• **Brief**
If a line of the material holds the string "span", please copy it.

• **Data**
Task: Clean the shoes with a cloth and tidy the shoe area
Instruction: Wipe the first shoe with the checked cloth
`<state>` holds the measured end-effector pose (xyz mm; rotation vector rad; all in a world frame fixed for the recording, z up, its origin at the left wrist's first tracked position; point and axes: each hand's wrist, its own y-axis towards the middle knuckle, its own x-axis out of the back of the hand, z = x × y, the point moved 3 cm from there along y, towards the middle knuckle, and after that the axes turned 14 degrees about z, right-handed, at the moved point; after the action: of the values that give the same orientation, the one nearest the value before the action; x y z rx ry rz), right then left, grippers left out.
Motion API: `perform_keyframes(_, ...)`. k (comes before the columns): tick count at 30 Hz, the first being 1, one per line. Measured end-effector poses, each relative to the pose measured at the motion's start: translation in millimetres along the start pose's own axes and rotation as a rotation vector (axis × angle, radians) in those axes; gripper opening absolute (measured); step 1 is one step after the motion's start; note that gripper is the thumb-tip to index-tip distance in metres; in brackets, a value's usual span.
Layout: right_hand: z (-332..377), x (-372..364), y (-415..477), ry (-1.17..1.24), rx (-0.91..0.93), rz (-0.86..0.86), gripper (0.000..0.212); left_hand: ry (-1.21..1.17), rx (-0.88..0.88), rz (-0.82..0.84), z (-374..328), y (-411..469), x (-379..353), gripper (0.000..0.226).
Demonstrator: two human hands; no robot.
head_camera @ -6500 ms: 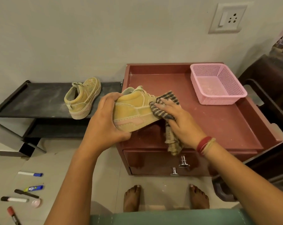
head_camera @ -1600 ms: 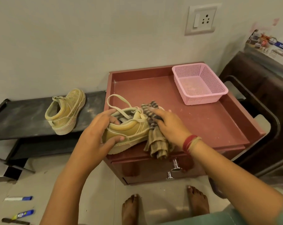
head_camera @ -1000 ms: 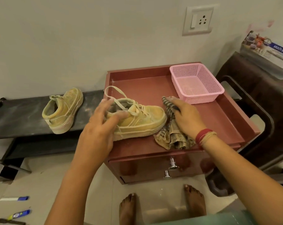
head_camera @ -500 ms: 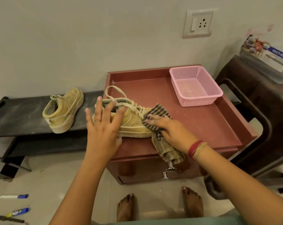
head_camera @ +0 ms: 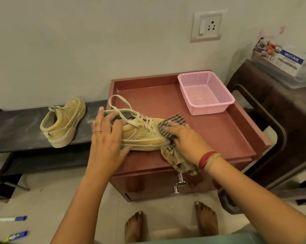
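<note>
A dusty tan sneaker (head_camera: 142, 133) stands upright on the red cabinet top (head_camera: 219, 134), toe pointing right, laces loose. My left hand (head_camera: 107, 138) rests on its heel and side with fingers straight, steadying it. My right hand (head_camera: 187, 140) holds a checked cloth (head_camera: 175, 120) against the toe; the cloth's loose end hangs over the cabinet's front edge under my wrist. A second tan sneaker (head_camera: 64, 122) stands on the black shoe rack (head_camera: 13, 131) to the left, heel toward me.
A pink mesh basket (head_camera: 206, 93) sits at the cabinet's back right. A dark chair (head_camera: 271, 120) with a labelled box stands at the right. Markers (head_camera: 11, 219) lie on the floor at lower left. My bare feet are in front of the cabinet drawer.
The sneaker was set down upright on the cabinet top. My left hand went from gripping it to lying flat on its heel. My right hand brought the cloth back onto the toe.
</note>
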<state>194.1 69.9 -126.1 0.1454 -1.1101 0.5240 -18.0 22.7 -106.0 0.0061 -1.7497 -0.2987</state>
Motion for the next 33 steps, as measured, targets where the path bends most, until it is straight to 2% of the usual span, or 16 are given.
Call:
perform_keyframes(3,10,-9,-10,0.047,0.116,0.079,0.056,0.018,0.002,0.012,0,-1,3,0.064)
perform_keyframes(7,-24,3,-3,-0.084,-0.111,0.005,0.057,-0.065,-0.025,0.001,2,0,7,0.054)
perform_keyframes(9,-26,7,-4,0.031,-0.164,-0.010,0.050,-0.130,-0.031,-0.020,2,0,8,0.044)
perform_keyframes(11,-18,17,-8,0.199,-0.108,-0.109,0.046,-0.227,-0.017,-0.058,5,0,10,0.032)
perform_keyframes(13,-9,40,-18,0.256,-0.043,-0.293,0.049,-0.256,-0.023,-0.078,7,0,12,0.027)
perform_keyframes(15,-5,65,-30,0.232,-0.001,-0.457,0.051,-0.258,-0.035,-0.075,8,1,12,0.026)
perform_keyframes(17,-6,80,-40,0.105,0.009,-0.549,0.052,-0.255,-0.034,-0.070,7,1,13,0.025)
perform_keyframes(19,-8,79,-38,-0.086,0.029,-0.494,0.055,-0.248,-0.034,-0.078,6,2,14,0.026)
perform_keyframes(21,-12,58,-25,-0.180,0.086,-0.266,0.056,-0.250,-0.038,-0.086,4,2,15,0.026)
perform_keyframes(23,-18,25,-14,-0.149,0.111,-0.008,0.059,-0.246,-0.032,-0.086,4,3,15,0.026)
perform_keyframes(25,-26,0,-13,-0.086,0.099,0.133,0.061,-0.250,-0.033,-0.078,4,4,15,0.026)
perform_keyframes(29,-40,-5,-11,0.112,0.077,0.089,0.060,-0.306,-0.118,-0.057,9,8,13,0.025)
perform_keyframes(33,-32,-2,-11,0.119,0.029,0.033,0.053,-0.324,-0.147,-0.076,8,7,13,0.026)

• **Result**
Motion API: `perform_keyframes(_, ...)`. k (comes before the columns): tick count at 30 Hz, the first being 1, one per line. Measured end-effector poses, each relative to the pose measured at the motion's start: translation in millimetres along the start pose's own axes and rotation as a rotation vector (axis × angle, radians) in those axes; gripper opening absolute (measured); step 1 is one step after the motion's start; note that gripper is the thumb-tip to index-tip distance in metres; in brackets, a value's usual span.
Motion for the next 33 steps, as measured, targets where the path bends most, until it is straight to 2% of the usual span, or 16 are given.

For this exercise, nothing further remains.